Maestro (26 page)

Read Maestro Online

Authors: Thomma Lyn Grindstaff

Tags: #time travel romance

But she didn't.

This time, Matt moved a little bit. She was starting to stretch around his head, and now she understood why women in labor called this the “ring of fire.” Panting, she glanced over her shoulder at Elena, in whose expression malevolence burned even hotter than the ring of fire between Annasophia's legs. The urge to push slammed into her again, but this time, she could no longer stay on her knees, so she got down on all fours and pushed as hard as she could manage. This time, it wasn't nearly as hard, but exhaustion was getting the better of her again.

She had bled quite a bit on the bed. Elena hadn't let her have another drink. Dizziness made her head swim, and she sank back down on the bed, panting. She mustn't lose consciousness again. If she did, she might not come back.

Annasophia lay, her head on her pillow, her legs spread wide.
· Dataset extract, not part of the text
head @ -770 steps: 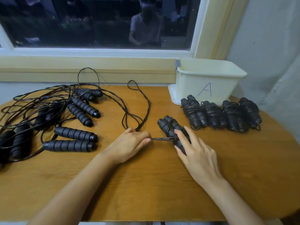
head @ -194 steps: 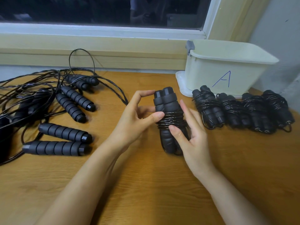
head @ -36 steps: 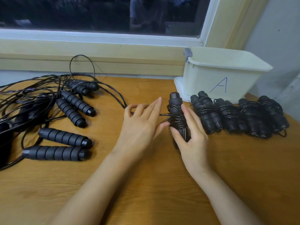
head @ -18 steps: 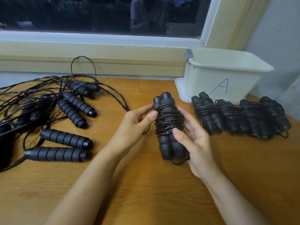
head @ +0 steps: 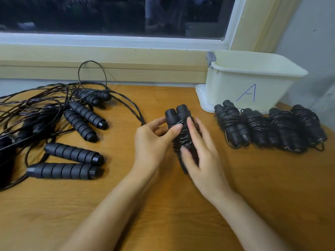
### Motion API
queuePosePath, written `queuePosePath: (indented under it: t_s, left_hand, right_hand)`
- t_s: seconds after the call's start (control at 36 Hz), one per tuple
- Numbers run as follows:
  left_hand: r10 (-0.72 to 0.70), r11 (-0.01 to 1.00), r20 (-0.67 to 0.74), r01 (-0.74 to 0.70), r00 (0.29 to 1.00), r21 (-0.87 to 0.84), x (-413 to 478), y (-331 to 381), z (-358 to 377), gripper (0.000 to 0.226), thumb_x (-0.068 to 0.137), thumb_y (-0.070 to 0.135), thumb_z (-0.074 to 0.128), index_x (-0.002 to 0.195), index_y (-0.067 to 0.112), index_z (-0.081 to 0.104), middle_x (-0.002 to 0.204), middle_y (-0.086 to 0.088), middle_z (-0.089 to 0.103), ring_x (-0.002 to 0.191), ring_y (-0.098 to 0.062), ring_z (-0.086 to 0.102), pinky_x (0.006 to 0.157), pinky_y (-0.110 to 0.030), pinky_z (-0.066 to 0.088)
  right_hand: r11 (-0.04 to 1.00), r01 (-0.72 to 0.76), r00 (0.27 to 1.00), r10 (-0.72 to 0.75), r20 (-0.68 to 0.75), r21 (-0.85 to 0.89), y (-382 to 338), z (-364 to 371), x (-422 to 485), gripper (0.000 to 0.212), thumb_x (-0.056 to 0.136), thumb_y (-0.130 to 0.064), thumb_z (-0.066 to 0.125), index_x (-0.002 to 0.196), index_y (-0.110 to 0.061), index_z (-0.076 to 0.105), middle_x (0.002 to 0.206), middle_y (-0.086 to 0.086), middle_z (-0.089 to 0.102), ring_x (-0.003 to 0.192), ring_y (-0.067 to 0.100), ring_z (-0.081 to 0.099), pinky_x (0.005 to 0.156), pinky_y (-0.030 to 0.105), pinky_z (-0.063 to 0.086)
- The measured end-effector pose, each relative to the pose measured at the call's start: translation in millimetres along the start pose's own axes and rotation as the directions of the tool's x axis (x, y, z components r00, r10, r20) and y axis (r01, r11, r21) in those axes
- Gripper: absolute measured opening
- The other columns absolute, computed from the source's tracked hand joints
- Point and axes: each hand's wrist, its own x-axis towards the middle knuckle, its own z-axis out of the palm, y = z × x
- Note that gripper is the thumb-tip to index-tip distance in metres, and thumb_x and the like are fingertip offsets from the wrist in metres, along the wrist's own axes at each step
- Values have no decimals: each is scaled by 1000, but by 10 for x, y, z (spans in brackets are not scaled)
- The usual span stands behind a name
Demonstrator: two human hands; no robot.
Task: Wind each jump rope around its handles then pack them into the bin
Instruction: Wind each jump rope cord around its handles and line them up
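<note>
Half a second ago the right hand was cupping the black foam-handled wound jump rope from the side, thumb on the front. Now it is lying across the front of the coils, fingers stretched almost straight and flat on the cord, blurring with movement. The left hand is still pinching the upper part between its thumb and curled fingers, keeping the wound jump rope nearly upright at the middle of the brown wooden table. Its two handles are standing side by side, caps upward, with thin glossy black cord circling their middles in tight turns, and the lower end is hiding behind the right hand. To the right, a row of four finished black bundles is lying just before the cream rectangular plastic bin marked with a blue A. To the left, a tangle of unwound black ropes is sprawling
</note>
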Motion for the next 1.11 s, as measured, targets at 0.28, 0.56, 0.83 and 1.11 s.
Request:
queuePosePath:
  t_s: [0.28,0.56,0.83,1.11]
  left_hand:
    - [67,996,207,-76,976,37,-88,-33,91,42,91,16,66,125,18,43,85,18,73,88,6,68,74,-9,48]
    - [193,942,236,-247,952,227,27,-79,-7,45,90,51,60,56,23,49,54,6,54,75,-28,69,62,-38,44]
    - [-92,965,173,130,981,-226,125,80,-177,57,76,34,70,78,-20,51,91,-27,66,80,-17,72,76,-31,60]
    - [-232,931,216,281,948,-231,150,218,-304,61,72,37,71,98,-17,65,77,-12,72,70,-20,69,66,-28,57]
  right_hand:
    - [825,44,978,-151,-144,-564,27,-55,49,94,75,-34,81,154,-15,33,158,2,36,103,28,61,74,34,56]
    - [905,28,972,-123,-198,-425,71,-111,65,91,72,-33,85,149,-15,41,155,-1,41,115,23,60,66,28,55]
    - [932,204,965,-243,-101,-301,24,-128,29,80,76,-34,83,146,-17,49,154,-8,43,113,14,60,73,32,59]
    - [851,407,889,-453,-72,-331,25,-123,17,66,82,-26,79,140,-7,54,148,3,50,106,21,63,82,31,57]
She reached down and touched Matt's head again. He wasn't fully crowned yet, but he was close. One more push, and he'd be there. One push after that, he would be even closer to birth. She mustn't give up. She couldn't. Her mind and heart were one thing, though. Her exhausted body was quite another.

“God, Elena,” she grunted. “How can you be so cruel?”

“I'm only doing what I have to do,” she said.

Okay, maybe not cruel.
Crazy
probably fit better. Oh, God, Oh, God – the urge to push was building again, and Annasophia, sobbing and moaning, gave herself over to it. Despite what she had already been through, nothing could compare to the agony as she pushed as hard as she could, locking her arms around her knees to make it easier to bear down, and Matt's head crowned, bringing the ring of fire to its sizzling climax. Oh, she couldn't stop screaming. It hurt so bad. Somebody had to get this baby out of her. She couldn't stand it any more.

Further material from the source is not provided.